§ **Work order**
From the line below that contains "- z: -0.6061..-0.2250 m" to the line that contains "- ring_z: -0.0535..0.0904", repeat every line exactly, both ends included, and nothing else.

[Data — start]

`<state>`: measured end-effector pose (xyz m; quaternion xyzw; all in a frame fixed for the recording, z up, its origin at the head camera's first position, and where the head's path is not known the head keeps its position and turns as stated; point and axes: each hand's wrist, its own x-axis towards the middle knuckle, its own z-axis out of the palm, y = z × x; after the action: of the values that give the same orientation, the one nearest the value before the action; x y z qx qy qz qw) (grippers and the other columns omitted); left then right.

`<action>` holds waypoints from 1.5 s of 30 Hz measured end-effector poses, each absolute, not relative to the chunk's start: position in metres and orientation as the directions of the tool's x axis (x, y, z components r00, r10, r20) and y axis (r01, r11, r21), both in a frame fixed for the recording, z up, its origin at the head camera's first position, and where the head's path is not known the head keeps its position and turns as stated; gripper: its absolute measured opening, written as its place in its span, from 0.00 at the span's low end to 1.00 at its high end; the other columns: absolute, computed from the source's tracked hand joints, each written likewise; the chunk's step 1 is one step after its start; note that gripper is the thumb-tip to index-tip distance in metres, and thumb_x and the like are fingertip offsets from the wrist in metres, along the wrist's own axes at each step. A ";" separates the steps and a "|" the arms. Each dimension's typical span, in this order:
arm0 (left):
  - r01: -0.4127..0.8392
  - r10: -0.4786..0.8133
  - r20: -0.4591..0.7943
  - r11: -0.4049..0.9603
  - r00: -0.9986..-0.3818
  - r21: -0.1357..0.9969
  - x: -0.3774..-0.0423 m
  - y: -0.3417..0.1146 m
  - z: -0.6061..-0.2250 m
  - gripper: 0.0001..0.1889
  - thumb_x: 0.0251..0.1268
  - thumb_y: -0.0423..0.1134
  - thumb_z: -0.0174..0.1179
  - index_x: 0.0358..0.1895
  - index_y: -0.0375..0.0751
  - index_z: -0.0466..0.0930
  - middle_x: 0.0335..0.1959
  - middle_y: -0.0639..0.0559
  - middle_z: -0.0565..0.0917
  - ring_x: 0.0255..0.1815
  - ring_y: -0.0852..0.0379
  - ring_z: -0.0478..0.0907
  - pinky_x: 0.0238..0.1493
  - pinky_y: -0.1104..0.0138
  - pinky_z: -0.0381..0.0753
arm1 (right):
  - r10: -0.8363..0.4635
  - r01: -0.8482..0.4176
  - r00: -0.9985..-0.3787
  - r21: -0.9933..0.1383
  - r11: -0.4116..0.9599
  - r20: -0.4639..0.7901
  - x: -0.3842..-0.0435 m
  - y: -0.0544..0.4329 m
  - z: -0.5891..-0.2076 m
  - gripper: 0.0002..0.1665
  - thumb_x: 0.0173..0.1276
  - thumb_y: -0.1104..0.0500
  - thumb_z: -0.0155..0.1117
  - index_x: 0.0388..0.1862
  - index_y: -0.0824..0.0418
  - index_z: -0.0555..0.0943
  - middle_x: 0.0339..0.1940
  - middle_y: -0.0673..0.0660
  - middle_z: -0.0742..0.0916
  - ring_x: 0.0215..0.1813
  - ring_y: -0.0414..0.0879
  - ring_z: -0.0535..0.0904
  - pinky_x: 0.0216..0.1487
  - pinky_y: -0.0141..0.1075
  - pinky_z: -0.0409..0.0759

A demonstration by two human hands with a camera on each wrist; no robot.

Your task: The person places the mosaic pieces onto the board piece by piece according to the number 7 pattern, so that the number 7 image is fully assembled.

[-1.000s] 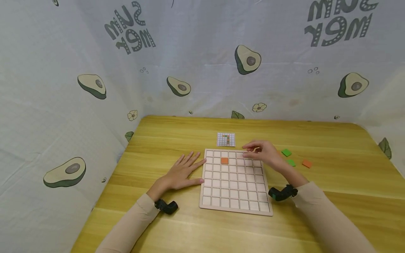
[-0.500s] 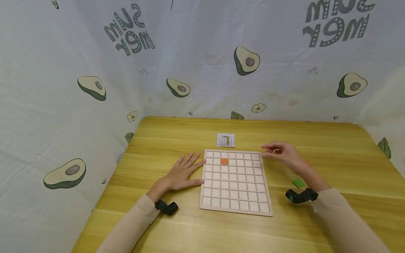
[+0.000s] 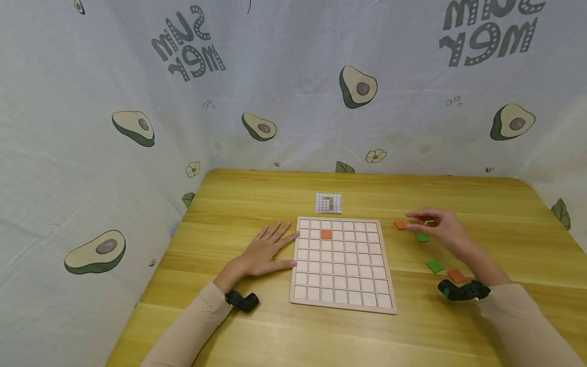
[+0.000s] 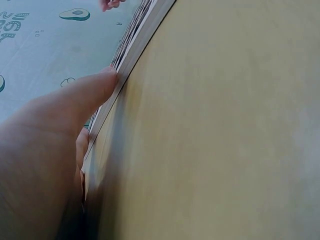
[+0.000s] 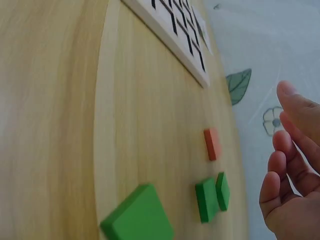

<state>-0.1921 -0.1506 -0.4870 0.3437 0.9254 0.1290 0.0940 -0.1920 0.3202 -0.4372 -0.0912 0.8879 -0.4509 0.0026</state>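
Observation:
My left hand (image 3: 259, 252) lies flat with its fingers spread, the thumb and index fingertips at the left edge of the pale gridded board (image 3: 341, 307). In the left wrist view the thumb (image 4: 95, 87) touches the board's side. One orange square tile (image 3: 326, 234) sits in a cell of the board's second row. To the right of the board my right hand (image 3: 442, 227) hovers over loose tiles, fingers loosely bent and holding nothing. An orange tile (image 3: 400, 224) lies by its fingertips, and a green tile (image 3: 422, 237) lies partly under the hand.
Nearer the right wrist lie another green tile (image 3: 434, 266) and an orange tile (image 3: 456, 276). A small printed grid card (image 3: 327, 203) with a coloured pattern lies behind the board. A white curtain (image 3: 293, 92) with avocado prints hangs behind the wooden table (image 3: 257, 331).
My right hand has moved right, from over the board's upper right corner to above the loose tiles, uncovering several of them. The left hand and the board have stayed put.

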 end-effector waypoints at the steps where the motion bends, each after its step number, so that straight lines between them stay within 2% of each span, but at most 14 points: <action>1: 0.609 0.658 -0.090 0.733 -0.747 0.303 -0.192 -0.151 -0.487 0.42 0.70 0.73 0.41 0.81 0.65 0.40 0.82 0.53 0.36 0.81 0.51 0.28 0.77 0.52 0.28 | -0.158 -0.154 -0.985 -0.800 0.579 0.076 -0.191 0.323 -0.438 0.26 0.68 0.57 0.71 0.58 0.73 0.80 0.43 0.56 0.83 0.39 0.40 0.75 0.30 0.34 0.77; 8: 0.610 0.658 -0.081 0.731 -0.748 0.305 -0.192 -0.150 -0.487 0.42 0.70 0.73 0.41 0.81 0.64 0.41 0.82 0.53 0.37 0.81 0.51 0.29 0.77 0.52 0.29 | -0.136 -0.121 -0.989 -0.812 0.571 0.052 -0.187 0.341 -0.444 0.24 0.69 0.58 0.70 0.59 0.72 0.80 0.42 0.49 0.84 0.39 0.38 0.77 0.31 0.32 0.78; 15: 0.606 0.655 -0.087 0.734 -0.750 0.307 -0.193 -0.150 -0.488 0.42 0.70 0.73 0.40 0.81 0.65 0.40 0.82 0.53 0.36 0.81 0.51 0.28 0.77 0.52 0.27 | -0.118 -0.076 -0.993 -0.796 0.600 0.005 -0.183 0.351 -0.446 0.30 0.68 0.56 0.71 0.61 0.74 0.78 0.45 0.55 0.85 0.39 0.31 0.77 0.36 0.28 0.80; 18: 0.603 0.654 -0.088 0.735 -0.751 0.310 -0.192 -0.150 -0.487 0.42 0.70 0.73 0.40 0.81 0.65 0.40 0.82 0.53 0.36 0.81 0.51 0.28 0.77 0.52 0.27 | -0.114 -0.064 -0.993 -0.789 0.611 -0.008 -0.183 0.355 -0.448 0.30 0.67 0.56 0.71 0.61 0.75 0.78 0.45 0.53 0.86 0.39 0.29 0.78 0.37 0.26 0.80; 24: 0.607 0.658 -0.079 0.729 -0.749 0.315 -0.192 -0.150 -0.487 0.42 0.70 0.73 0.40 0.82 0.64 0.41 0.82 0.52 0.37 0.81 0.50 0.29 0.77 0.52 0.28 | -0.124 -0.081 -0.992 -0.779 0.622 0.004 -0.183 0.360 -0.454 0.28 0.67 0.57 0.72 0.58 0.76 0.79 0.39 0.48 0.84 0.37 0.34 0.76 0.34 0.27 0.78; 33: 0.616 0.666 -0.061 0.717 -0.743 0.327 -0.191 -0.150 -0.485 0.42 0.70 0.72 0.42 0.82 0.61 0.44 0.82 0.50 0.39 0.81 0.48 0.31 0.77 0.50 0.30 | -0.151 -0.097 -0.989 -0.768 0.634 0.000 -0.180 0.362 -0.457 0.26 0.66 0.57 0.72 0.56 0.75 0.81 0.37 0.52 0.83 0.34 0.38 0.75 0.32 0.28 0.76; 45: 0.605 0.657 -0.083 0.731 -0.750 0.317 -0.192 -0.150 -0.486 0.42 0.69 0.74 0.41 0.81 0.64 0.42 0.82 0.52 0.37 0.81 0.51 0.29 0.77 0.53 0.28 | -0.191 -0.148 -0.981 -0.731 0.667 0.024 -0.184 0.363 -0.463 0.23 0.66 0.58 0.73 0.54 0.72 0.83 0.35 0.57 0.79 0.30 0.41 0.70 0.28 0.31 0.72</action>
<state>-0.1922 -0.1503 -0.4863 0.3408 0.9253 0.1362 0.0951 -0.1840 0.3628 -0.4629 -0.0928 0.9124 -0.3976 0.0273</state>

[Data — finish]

§ **Expected answer**
  - z: -0.6061..-0.2250 m
  - gripper: 0.0001..0.1889
  - thumb_x: 0.0251..0.1268
  - thumb_y: -0.0423..0.1134
  - thumb_z: -0.0174..0.1179
  - index_x: 0.0358..0.1895
  - index_y: -0.0375..0.0751
  - index_z: -0.0466..0.0930
  - middle_x: 0.0335..0.1959
  - middle_y: -0.0639..0.0559
  - middle_z: -0.0565..0.0917
  - ring_x: 0.0255..0.1815
  - ring_y: -0.0852..0.0379
  - ring_z: -0.0478..0.0907
  - pinky_x: 0.0238..0.1493
  - pinky_y: -0.1104..0.0138
  - pinky_z: -0.0381..0.0753
arm1 (right):
  - r10: -0.8363..0.4635
  - r01: -0.8482..0.4176
  - r00: -0.9985..-0.3787
  - r21: -0.9933..0.1383
  - r11: -0.4116..0.9599
  - r20: -0.4639..0.7901
  - x: -0.3842..-0.0435 m
  - y: -0.0544..0.4329 m
  - z: -0.5891..-0.2076 m
  - gripper: 0.0002..0.1665
  - thumb_x: 0.0173..0.1276
  - thumb_y: -0.1104..0.0500
  - thumb_z: -0.0155..0.1117
  - index_x: 0.0388..0.1862
  - index_y: -0.0824..0.0418
  - index_z: -0.0555..0.0943
  - middle_x: 0.0339..0.1940
  - middle_y: -0.0673..0.0660
  - middle_z: -0.0742..0.0916
  - ring_x: 0.0215..0.1813
  - ring_y: -0.0414..0.0879
  - ring_z: -0.0535..0.0904

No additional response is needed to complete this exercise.